NFL Veterans Show 'Abnormalities' in Brain Activity: Study

News Picture: NFL Veterans Show 'Abnormalities' in Brain Activity: Study

THURSDAY, Oct. 17 (HealthDay News) -- Adding new insight to the debate over harm from football-related concussions, researchers say they see unusual activity in the brains of former National Football League players.

These traits were observed during brain scans and were most common among players whose careers were marked by frequent head injuries requiring them to leave the field.

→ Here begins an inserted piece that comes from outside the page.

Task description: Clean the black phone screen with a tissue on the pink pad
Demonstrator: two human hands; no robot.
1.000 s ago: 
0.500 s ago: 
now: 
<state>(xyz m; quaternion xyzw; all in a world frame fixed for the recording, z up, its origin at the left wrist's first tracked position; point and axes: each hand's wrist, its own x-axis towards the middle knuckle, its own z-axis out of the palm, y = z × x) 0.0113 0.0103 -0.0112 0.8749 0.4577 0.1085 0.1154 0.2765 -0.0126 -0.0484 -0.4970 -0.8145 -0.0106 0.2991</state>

"The NFL alumni showed some of the most pronounced abnormalities in brain activity that I have ever seen, and I have processed a lot of patient data sets in the past," study lead author Dr. Adam Hampshire, of the department of medicine at Imperial College London, in the United Kingdom, said in a college statement.

The study authors examined brain scans taken from 13 former NFL players who suspected they were having neurological problems due to injuries suffered while playing football. The men believed these neurological issues were interfering with their day-to-day activities.

Prior research has linked playing football to higher rates of brain diseases such as Alzheimer's disease and Parkinson's disease.

The study compared functional magnetic resonance imaging (fMRI) scans -- which track the brain's activity in real time -- of the players and 60 healthy volunteers after they took a test in which they were told to quickly rearrange balls in a series of tubes.

Although the healthy volunteers performed modestly better than the ex-players on the test, the scans revealed unusual activity in the frontal lobes of the players. The frontal lobe manages higher-level brain activity known as "executive function."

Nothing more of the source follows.